- _Your goal_: Each line of the records that includes "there" should be found and copied.

- _Excerpted data_:
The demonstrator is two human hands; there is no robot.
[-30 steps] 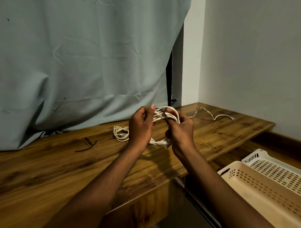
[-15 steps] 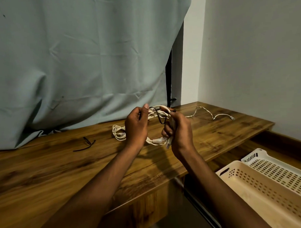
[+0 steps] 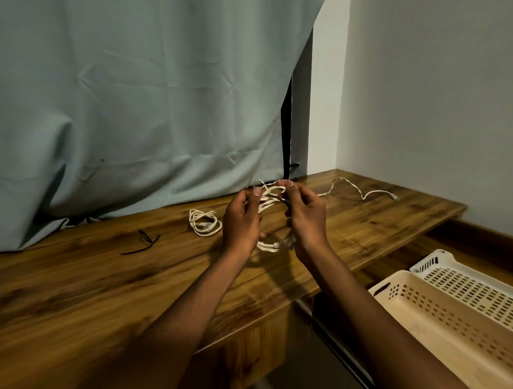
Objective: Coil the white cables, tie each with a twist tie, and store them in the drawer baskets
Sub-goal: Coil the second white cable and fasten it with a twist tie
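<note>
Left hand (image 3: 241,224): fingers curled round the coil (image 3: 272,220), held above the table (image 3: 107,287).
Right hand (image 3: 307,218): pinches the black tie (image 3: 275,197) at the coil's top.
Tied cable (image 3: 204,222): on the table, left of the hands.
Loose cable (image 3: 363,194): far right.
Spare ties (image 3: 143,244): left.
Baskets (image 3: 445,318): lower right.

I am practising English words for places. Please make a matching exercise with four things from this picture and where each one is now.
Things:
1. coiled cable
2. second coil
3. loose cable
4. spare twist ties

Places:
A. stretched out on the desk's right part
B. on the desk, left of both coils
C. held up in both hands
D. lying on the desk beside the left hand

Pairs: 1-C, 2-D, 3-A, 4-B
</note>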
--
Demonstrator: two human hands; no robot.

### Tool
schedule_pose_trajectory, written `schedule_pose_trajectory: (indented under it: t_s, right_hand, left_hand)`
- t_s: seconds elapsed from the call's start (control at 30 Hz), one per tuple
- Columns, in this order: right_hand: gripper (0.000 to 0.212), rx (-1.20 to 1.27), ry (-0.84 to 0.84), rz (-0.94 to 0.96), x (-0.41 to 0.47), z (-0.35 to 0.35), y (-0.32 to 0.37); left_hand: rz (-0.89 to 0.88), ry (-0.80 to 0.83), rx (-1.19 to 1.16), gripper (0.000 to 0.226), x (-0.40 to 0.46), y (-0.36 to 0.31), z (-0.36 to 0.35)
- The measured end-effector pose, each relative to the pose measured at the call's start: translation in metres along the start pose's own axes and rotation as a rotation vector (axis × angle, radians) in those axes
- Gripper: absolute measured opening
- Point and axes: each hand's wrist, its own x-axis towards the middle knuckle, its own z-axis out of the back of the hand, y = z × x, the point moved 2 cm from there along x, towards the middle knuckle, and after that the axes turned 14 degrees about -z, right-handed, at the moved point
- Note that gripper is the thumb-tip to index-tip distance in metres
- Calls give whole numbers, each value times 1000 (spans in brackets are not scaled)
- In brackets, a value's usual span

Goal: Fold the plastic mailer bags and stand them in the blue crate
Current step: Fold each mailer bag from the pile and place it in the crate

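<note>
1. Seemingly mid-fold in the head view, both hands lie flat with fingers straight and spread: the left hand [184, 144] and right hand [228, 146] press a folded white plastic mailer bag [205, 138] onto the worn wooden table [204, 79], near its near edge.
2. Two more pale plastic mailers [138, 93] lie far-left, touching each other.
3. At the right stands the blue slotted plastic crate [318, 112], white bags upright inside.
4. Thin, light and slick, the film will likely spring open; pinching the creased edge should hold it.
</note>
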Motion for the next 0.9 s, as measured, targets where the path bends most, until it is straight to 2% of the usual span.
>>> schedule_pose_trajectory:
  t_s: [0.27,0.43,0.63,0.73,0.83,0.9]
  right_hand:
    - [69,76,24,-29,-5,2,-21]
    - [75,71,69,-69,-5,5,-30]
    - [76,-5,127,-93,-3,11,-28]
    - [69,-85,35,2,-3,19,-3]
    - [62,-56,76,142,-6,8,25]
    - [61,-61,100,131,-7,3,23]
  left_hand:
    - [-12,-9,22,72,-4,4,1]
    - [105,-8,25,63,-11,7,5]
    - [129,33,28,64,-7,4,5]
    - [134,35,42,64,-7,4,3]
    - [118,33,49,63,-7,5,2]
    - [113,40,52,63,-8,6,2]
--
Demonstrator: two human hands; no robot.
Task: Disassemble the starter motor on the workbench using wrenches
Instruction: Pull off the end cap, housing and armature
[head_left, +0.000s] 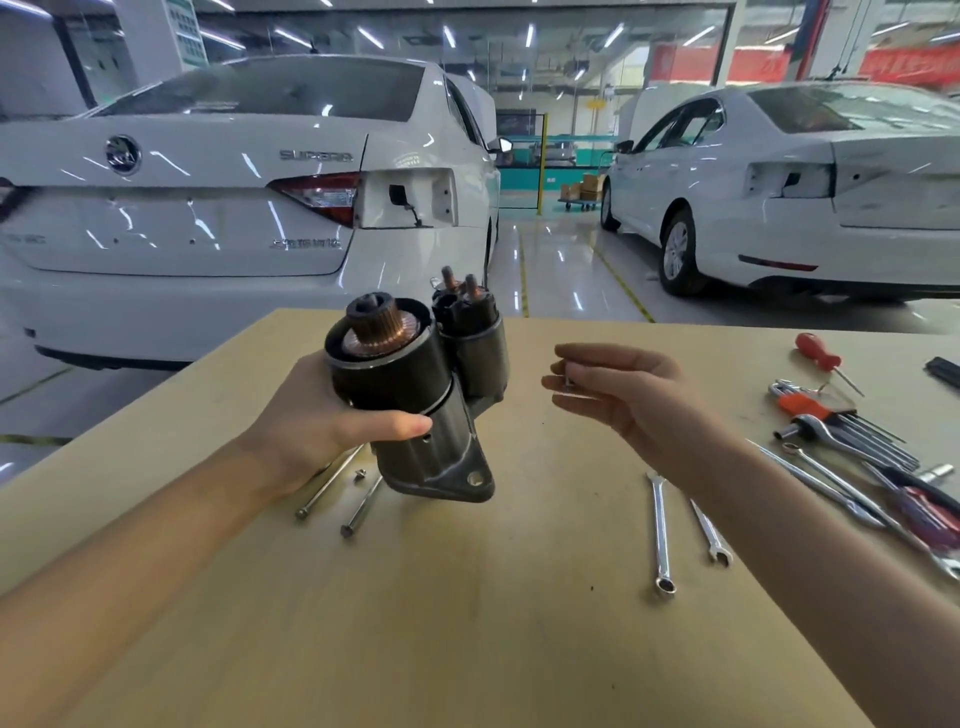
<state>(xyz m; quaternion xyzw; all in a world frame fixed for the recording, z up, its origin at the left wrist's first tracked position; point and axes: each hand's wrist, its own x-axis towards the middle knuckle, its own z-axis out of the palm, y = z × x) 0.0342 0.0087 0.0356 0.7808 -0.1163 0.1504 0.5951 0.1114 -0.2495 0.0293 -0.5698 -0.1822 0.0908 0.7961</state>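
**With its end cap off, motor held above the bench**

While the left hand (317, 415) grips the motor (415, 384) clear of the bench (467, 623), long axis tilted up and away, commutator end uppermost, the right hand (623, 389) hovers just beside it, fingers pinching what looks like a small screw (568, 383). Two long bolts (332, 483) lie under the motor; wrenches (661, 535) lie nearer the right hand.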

- _Output for this task_:
The demonstrator is two human hands; there is no robot.
- Point and axes: each hand's wrist, its own x-axis towards the middle knuckle, its own z-axis out of the back of the hand, y = z × x, the point moved 2 cm from there along x, towards the middle knuckle, and after that the axes turned 14 degrees about -z, right-handed, at the moved point

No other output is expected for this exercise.